DOCS - what is the mechanism behind mist workers fault tolerance?

sayak-ghosh1990 commented 6 years ago

The driver could be recovered from failure if we could submit the job as deploy-mode cluster using checkpoint mechanism.But using MIST, is it possible to recover driver process even if we create the job in client mode to the MIST with worker-runner mode local and in this kind of scenario how does MIST server react?

dos65 commented 6 years ago

Sorry for the late reply. I'll try to cover this question here and then update documentation.

Actually, checkpoints usage don't provide the fault-tolerance mechanism. In case of job failure they help to re-run job and reuse previous computations to speed up its execution.

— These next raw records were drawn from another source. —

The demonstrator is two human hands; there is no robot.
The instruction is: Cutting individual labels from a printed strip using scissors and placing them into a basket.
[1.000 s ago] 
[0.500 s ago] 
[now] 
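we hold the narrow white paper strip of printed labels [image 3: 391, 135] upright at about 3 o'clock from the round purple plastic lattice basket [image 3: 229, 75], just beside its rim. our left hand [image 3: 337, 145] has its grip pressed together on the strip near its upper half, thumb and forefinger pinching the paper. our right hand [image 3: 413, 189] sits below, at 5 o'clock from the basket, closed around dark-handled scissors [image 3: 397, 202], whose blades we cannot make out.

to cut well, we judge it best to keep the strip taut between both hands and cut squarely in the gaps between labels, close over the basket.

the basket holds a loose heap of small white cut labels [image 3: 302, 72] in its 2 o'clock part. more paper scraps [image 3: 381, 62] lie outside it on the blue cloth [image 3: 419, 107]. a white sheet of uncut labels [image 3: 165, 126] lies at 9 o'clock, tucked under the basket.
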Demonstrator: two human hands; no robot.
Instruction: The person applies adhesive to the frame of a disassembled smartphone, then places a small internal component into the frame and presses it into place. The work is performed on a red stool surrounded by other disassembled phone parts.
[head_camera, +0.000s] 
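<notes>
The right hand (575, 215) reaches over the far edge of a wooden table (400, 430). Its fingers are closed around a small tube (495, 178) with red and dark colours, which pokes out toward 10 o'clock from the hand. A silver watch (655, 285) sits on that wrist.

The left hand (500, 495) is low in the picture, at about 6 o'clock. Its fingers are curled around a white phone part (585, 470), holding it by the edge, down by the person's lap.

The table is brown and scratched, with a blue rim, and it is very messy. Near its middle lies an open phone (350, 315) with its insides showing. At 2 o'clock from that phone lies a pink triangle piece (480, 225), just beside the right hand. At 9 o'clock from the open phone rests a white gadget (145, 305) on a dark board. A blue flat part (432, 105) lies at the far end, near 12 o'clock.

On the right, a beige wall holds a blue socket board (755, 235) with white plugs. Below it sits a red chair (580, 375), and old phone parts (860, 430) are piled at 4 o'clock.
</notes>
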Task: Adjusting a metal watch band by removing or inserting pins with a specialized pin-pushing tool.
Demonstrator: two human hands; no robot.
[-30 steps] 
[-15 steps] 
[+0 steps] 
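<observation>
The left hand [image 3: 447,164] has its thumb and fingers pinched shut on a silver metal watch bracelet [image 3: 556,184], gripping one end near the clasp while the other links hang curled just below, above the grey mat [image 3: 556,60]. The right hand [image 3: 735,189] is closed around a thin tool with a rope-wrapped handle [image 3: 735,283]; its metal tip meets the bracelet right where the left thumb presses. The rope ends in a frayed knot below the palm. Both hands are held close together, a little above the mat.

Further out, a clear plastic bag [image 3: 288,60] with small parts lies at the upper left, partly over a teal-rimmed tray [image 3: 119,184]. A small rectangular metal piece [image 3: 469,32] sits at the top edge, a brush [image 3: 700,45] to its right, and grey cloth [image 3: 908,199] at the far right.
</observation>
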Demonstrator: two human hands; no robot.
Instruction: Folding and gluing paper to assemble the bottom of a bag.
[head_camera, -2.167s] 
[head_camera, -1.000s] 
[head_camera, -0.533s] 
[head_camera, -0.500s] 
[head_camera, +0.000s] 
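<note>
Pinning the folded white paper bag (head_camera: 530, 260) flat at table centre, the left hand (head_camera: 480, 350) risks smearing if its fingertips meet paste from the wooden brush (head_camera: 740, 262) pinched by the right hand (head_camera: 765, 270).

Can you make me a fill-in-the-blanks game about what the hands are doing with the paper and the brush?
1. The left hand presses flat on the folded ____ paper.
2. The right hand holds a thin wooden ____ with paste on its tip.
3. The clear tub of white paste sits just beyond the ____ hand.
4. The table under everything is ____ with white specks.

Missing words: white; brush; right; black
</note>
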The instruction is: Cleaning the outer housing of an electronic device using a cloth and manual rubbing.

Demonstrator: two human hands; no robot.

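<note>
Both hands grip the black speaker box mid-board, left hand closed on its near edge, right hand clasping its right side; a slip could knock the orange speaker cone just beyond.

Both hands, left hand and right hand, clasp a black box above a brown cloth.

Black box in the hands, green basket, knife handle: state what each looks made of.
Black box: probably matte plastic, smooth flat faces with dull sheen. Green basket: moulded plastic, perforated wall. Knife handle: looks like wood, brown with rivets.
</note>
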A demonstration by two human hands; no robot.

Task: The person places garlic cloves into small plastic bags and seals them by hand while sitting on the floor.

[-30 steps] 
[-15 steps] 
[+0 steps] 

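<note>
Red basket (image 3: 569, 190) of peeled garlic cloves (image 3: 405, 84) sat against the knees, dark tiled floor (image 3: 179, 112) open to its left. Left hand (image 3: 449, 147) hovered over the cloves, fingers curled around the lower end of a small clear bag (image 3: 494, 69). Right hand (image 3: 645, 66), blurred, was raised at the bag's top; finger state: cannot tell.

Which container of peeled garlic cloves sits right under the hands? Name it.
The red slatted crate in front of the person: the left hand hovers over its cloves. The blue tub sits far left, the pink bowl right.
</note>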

Mist treats every function execution as a job. Before starting job execution mist master queues them and waits when there will be a free worker for a context where the job should be executed. There are two worker-modes for contexts: exclusive and shared. For exclusive worker-mode mist starts a new worker per every job and shuts it down after its completion. For shared mist doesn't shutdown workers right after job completion, it reuses them to execute next jobs that should be executed in the same context. The fault-tolerance mechanism here that if a worker was crushed mists tries to restart it to invoke the next job. If workers were crushed more than maxConnFailures (context option) in sequence this context marks as broken and fails all jobs until it will be updated.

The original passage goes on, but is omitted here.